Try it -> Quote, without any change, the line that contains "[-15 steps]" and all lines that follow it to the end of the data below.

____________

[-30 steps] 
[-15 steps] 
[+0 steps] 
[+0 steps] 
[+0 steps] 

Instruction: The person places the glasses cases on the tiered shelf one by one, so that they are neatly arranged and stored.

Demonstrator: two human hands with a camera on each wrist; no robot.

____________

Output of the task ->
[-15 steps] 
[+0 steps] 
[+0 steps] 
[+0 steps] 

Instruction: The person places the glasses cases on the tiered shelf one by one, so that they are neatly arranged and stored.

Demonstrator: two human hands with a camera on each wrist; no robot.

The exercise requires no additional content.